Thor is one of the last original Avergens actively present in the Marvel Cinematic Universe. In his last film, Thor: Love and Thunder, we see him stronger than ever. Short hair, eyes filled with thunder, and Stormbreaker in his hand, looks like there is nothing that can stop him. Well, all of that means nothing if we don’t know how much Thor can lift.
Thor can lift well over 100 tons with no difficulty, he is in the so-called Class-100 strength category. This means he is in the same strength category as the Hulk, but we have seen in Thor: Ragnarok that Thor can catapult the Hulk to the other side of the room with ease. And there are many more instances in the comics suggesting he is much stronger.
Thor’s strength transcends metrics we have, but are a few interesting situations where we can speculate how much he lifted, for example, planets and even realms! This article will teach you some new metrics you never even heard of. Also, have you ever wondered how many kettlebell swings can Thor do? Well, we have the answer.
How Much Can Thor Lift?
First, let’s start with some assumptions that helped us come to the conclusion that Thor can lift over 100 tons with no difficulty. For example, when he struck the Hulk, his blow was so strong it shook Manhattan and many areas miles beyond the city. And only three blows from Thor managed to damage and beat the Hulk so much, that he broke his ribs, and jaw and punctured his lung! The Hulk is almost 2.5 m tall and weighs around 600 kg. In comic Cataclysm: The Ultimates’ Last Stand #26 we can see Thor moving Galactus through an enormous portal. And, just to refresh your memory Galactus is one of the biggest, baddest, antagonists in MCU and it is estimated he is at least 18 tons and he is over 10 meters tall.
Next, in Thor: Man of War #1 comic Thor shattered the root of Yggdrasil, which spans space-time and connects the Ten Realms. Let’s put that in number. So, the Ten Realms are comparable to ten universes, with a quick google we find out, that one universe contains on average two trillion galaxies.

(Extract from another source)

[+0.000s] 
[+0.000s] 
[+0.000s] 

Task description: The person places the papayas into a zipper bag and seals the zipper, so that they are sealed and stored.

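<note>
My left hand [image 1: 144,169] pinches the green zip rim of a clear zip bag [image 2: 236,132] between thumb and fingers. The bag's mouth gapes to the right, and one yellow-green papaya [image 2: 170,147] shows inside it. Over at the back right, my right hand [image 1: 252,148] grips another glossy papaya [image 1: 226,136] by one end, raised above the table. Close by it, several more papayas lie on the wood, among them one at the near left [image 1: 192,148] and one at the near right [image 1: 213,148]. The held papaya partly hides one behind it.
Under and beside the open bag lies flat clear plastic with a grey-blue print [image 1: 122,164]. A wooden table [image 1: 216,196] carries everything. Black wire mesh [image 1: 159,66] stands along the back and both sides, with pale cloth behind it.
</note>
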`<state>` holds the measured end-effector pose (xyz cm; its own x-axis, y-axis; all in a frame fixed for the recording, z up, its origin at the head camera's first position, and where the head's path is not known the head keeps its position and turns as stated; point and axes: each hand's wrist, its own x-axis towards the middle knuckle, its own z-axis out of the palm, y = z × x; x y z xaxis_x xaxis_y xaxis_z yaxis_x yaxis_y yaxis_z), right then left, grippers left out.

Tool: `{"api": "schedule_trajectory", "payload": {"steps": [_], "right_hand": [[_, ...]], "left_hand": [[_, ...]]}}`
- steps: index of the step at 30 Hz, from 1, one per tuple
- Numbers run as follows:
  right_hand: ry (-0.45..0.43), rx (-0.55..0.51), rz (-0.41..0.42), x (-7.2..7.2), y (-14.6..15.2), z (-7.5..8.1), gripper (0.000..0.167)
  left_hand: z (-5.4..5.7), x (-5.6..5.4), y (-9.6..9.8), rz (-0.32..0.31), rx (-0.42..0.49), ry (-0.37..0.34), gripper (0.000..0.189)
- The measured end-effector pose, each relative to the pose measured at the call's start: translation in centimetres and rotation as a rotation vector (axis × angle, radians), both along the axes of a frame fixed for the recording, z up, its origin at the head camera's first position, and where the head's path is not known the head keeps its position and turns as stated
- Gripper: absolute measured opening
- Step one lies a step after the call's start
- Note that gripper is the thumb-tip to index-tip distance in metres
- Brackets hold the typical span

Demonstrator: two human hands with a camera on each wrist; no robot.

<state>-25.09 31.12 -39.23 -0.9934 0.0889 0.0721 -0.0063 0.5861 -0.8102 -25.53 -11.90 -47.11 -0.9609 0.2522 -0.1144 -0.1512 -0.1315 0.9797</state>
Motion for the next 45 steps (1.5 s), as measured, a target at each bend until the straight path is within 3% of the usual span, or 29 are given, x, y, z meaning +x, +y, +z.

One galaxy equals 100 billion stars and 100 billion planets, and because some bodies are different masses we aren’t going to count asteroids and etc. The weight of one planet on average is 7×1021 tons and of the sun on average 2.2×1026 tons. In the end, it gives a number of 4 sexdecillion. To me, that sounds like a made-up word, but it stands for 4 million times quadrillion times quadrillion times quadrillion tons. That is crazy, but this is just an estimate and has to be taken with a grain of salt. That is why we are putting the number at 100 tons as a more reliable answer, but it is still fun to learn some new math.
And some quick examples from the comics to paint a better picture. The god of Thunder was able to lift a sky scrapper, crack a Celestial’s skull, knock out the Phoenix Force, and also knocked out Namor just to name a few. And he fought successfully some of the most powerful creatures like the Midgard Serpent, the Silver Surfer, the Abomination, Red Hulk, Colossus, Gladiator, and Hercules. An impressive list!
Let’s Compare His Strength to Real Life records
Well, the first example isn’t a record. But the writers from Men’s Health did some interesting math and came up with the information on how well would he do in a human gym. In Thor: Ragnarok, there is a scene where Thor swings a giant normal metal hammer into the Hulk. He hits him so hard that he sends the Hulk flying the better part of a football field.
Okay, let’s do some guessing and math. The hammer was almost as big as Thor, with a lump the size of a block V-8 on the end and we can guess it’s comparable to a car engine, which makes it weight around 700 lbs. And we know Thor is the best, so let’s compare his swing to a Major League batter hitting a ball down the left field line. So, they use a 32-oz bat, let’s suggest that the god of Thunder’s 700 lbs. bat is equal to a big leaguer’s two- making him about 350 times stronger. We know that current and former major league ballplayers usually use around 10-pound kettlebells for their swing, so we can come to the conclusion, that he can do at least three or four sets of ten reps with a 3,500 lb. kettlebell. Not too shabby for a god.
So, Thor can lift 100 tons with ease. And does that compare to real-life super-strong people, the real superheroes? To put the number in a perspective easier, remember that a polar bear weighs about 500 kg. This year’s Strongman winner Tom Stoltman was able to do a deadlift with 430 kg! But, that is not the word record. Eddie Hall managed to do a deadlift with 500 kg in 2016. Basically, he deadlifted a polar bear. Hafpor Bjornsson, whose nickname is Thor, managed to set a world record in 2016, by throwing a weight of 25.4 kg over a 5.9m bar. And as we talked a lot about punching in this article.
Francis Ngannou has the strongest punch on planet Earth. His punch is the equivalent of 96 horsepower, this is like being hit by a Ford Escort as fast as the car can go. His punch is stronger than a kick from overhead with a 6 kg sledgehammer with full swing force. Well, all of this is no match for an Asgardian god, but still, all of these records are incredible and surreal achievements for humans.